EXERCISE DIRECTIONS> The answer is the exact run of lines in the listing below from the line containing "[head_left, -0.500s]" up to and including the line containing "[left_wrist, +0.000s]", with pictures removed.

*** DATA BLOCK Section Begins ***

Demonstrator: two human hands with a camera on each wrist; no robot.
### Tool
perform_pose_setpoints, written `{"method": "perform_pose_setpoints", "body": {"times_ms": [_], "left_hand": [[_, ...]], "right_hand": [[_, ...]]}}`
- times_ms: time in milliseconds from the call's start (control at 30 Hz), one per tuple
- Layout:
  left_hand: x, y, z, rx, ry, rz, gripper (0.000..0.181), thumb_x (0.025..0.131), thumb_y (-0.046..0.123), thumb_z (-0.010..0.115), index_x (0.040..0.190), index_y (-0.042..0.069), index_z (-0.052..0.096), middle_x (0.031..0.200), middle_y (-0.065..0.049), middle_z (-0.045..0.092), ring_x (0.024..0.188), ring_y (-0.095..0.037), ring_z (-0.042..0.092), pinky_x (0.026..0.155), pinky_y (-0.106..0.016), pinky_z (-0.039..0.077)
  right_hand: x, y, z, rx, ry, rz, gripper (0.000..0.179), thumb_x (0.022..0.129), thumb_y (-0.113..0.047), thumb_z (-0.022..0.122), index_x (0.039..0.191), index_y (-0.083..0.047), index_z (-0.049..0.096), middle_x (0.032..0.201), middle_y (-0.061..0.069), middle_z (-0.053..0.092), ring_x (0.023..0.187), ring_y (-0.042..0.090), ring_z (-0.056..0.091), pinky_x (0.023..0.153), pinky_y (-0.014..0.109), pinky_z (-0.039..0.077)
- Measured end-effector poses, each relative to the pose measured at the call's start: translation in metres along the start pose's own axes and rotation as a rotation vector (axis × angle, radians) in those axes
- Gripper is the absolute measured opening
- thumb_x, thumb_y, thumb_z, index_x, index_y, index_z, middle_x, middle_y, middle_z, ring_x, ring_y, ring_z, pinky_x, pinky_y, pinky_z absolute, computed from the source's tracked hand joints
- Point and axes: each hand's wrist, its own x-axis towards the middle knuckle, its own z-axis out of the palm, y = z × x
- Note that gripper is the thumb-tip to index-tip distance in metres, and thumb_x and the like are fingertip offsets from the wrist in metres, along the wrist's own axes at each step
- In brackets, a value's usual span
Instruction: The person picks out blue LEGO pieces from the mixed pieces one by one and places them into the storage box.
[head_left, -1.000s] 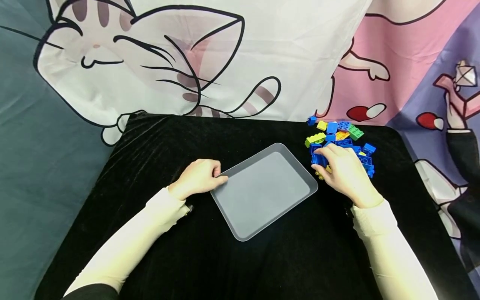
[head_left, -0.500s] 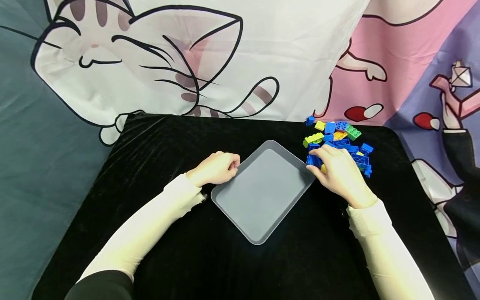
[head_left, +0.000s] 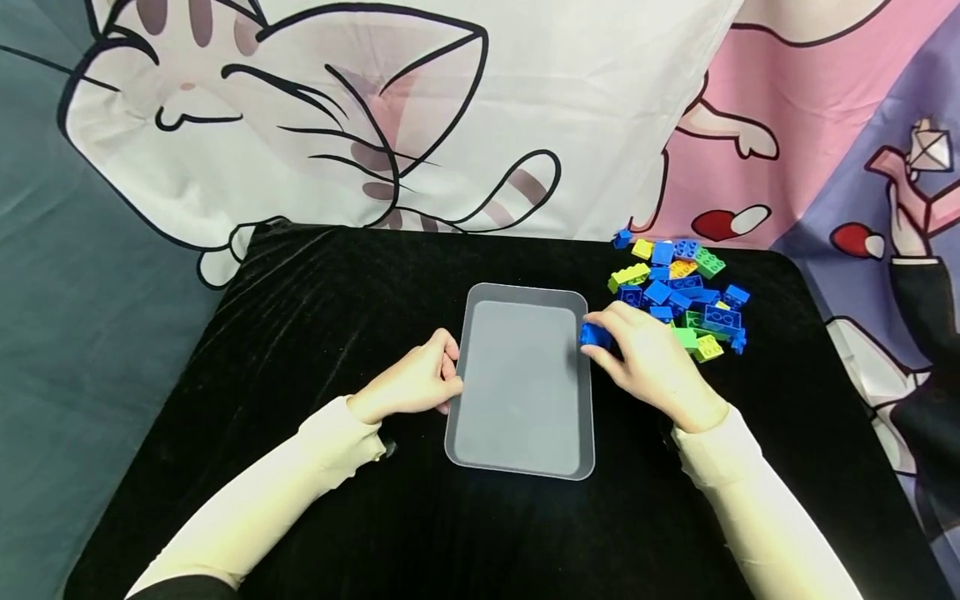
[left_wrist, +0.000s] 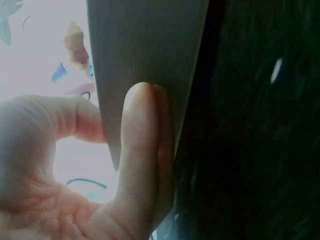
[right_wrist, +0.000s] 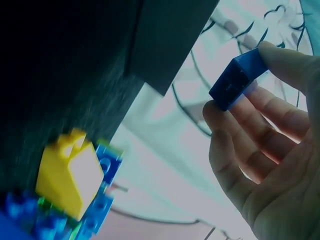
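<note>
A grey rectangular tray (head_left: pixel 525 392) lies on the black cloth, its long sides running roughly front to back. My left hand (head_left: pixel 416 375) pinches its left edge; in the left wrist view the fingers (left_wrist: pixel 140 125) lie along the tray's outer wall (left_wrist: pixel 145 45), and the thumb reaches the rim. My right hand (head_left: pixel 645 358) holds a blue toy brick (head_left: pixel 595 335) between thumb and fingertips at the tray's right rim. The right wrist view shows this blue brick (right_wrist: pixel 237 77) raised off the cloth. Nothing lies inside the tray.
A loose pile of blue, green and yellow bricks (head_left: pixel 682 283) spreads at the back right, just beyond my right hand. A yellow brick (right_wrist: pixel 70 172) stands out in the right wrist view. Behind the table hangs a printed cloth (head_left: pixel 600 108).
The tray has turned from slanted to nearly straight, with my left hand shifting along its edge. My right hand has lifted the blue brick from the pile and carried it left.
</note>
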Motion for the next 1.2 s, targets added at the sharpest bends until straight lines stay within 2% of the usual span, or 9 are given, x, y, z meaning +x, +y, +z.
{"method": "perform_pose_setpoints", "body": {"times_ms": [100,200,367,467,600,933,1000,1067,1200], "left_hand": [[-0.005,0.000,0.003,-0.080,-0.017,-0.030,0.038,0.084,0.007,0.061,0.116,0.006,0.041,0.081,-0.007,0.065,0.052,-0.017,0.070,0.056,-0.032,0.062],[-0.006,0.000,0.004,-0.103,-0.027,-0.052,0.041,0.084,0.007,0.061,0.119,0.006,0.039,0.081,-0.008,0.065,0.053,-0.019,0.070,0.056,-0.033,0.063],[0.004,0.001,0.000,-0.112,-0.038,-0.085,0.049,0.086,0.009,0.061,0.128,0.007,0.036,0.089,-0.010,0.066,0.054,-0.019,0.071,0.055,-0.033,0.063],[0.014,0.001,-0.003,-0.113,-0.025,-0.093,0.056,0.087,0.011,0.061,0.136,0.008,0.033,0.096,-0.012,0.066,0.056,-0.019,0.072,0.057,-0.033,0.064],[0.025,-0.004,-0.006,-0.117,-0.022,-0.100,0.063,0.089,0.012,0.061,0.144,0.009,0.031,0.100,-0.014,0.063,0.057,-0.020,0.072,0.058,-0.034,0.064],[0.030,-0.009,-0.006,-0.128,-0.016,-0.101,0.068,0.088,0.012,0.061,0.151,0.013,0.034,0.098,-0.013,0.061,0.058,-0.021,0.072,0.057,-0.035,0.064],[0.030,-0.009,-0.006,-0.135,-0.013,-0.101,0.069,0.088,0.011,0.062,0.151,0.013,0.034,0.098,-0.013,0.062,0.057,-0.021,0.072,0.058,-0.036,0.064],[0.030,-0.010,-0.006,-0.138,-0.013,-0.103,0.070,0.088,0.011,0.062,0.151,0.013,0.034,0.098,-0.013,0.061,0.058,-0.021,0.072,0.058,-0.036,0.064],[0.030,-0.012,-0.006,-0.136,-0.011,-0.103,0.071,0.088,0.011,0.061,0.152,0.013,0.033,0.098,-0.013,0.061,0.058,-0.021,0.072,0.058,-0.035,0.064]], "right_hand": [[0.000,-0.012,0.004,0.022,-0.017,-0.033,0.045,0.087,-0.022,0.083,0.125,-0.006,0.066,0.105,0.008,0.065,0.086,0.022,0.061,0.080,0.042,0.061],[0.001,-0.023,0.007,0.037,-0.034,-0.077,0.045,0.089,-0.025,0.082,0.126,-0.007,0.066,0.107,0.007,0.065,0.087,0.020,0.060,0.080,0.039,0.061],[0.000,-0.038,0.012,0.061,-0.066,-0.157,0.045,0.100,-0.042,0.065,0.127,-0.007,0.066,0.107,0.006,0.065,0.088,0.017,0.059,0.079,0.034,0.060],[-0.001,-0.043,0.018,0.083,-0.091,-0.191,0.043,0.097,-0.037,0.070,0.127,-0.006,0.067,0.107,0.005,0.063,0.088,0.016,0.058,0.080,0.033,0.060],[-0.002,-0.047,0.026,0.096,-0.126,-0.218,0.046,0.088,-0.023,0.083,0.127,-0.006,0.066,0.106,0.004,0.063,0.087,0.015,0.059,0.081,0.032,0.060],[-0.005,-0.056,0.033,0.083,-0.142,-0.233,0.043,0.089,-0.023,0.082,0.126,-0.007,0.067,0.105,0.002,0.061,0.088,0.015,0.060,0.081,0.033,0.060],[-0.005,-0.057,0.034,0.085,-0.160,-0.226,0.050,0.089,-0.028,0.081,0.132,-0.008,0.065,0.112,0.003,0.062,0.095,0.016,0.062,0.086,0.035,0.059],[-0.006,-0.057,0.034,0.085,-0.199,-0.206,0.064,0.088,-0.037,0.082,0.142,-0.010,0.060,0.127,0.007,0.062,0.110,0.021,0.063,0.097,0.041,0.058],[-0.009,-0.058,0.033,0.077,-0.270,-0.166,0.092,0.083,-0.054,0.081,0.157,-0.015,0.043,0.158,0.013,0.045,0.142,0.031,0.049,0.114,0.055,0.047]]}}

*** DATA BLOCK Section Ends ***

RESPONSE TO THIS EXERCISE>
[head_left, -0.500s] 
[head_left, +0.000s] 
[left_wrist, +0.000s] 

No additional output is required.